In its reply brief, the Respondent asserts that, contrary to the Complainant's assertion, there is no evidence that Niles was reprimanded on different occasions for her bad attitude and the inciting of grievances. There was only one reprimand and that was for her poor attitude. Secondly, the record indicates that there were at least two separate incidents involving Niles, the first reported by Drinkman and the second reported by Greener which occurred on a weekend. The fact that Niles may not have used profanity in the first incident does not excuse her conduct. Niles' coworkers did not believe her behavior was "okay" as they apologized to Drinkman for that behavior.
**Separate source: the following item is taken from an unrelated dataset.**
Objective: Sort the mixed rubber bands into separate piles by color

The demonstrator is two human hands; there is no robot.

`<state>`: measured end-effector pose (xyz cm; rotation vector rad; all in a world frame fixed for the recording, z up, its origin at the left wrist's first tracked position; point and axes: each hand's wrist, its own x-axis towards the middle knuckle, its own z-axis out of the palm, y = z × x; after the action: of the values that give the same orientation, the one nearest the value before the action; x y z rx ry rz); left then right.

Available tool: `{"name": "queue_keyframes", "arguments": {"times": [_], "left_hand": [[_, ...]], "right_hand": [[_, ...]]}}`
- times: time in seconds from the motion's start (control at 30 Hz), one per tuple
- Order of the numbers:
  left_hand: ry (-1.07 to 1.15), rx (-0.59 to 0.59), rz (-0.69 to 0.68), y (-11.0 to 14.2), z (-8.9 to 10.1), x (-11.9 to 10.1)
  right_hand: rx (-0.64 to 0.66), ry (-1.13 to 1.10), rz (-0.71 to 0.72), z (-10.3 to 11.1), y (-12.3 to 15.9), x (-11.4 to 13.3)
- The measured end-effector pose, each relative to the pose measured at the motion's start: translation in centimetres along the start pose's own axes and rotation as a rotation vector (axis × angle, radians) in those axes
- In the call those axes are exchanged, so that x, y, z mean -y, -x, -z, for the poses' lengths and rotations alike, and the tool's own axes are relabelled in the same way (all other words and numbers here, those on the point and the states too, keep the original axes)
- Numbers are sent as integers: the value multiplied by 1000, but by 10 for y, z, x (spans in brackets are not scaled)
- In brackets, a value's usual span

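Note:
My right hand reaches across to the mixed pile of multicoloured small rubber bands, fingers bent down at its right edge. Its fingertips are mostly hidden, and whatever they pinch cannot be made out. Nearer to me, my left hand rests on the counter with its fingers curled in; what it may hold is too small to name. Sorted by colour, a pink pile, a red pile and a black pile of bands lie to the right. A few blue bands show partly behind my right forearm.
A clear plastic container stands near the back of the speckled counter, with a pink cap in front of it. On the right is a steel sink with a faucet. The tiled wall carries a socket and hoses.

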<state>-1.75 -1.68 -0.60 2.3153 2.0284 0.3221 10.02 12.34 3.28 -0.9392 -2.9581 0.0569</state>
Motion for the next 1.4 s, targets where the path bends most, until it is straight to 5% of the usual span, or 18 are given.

The fact that Niles' behavior may have occurred in the break room while she was on break does not excuse it. Break time is paid time and both residents and visitors have access to the break room. As to Greaner's testimony, the Complainant only attacks it on the basis that he was not a member of the Union while in the bargaining unit. It is asserted that Niles' crude and obscene remarks cannot be characterized as "merely fulfilling her responsibilities as a Union officer."

With regard to the written evaluation of Saleh, Respondent asserts that it is the practice and policy at the Manor to limit the receipt of personal phone calls at work to emergency situations and that employes had been advised of this during inservices as well as in the Manor's personnel manual. Saleh admitted that she was aware of such a policy. Respondent contends that in fact Saleh would have been in a better position than most to understand that policy given that management had talked to her in 1987 regarding her receiving personal calls at work that related to her private business. In July of 1988 a concern again arose regarding Saleh's having violated the policy against receiving personal calls at work. Taxdahl conveyed that concern to Skoug, Saleh's immediate supervisor. It was in response to those concerns and the fact that Saleh had not been formally evaluated for some time that Skoug formally evaluated Saleh's overall job performance. Although the Respondent would prefer to conduct written evaluations on an annual basis, both Taxdahl and Skoug testified that other workload demands make it impossible for Skoug to do annual evaluations. Taxdahl also testified that Saleh's being a Union officer played no part in the decision to formally evaluate her job performance. Skoug testified that when there is something for the employe to improve on, she includes that in the evaluation so that when the subject of the personal phone calls arose, she figured that was a good time to evaluate Saleh. The Respondent also asserts that the evaluation itself indicated that Saleh's performance ranked as above average in two of the six areas and as satisfactory in the remaining four and even Saleh admitted the overall evaluation was very good. Further, per the Respondent's policy, Saleh was given the opportunity to include a written response to the concerns regarding her receiving personal phone calls and she took that opportunity. There is no evidence in the record that any further action was taken against Saleh in that regard.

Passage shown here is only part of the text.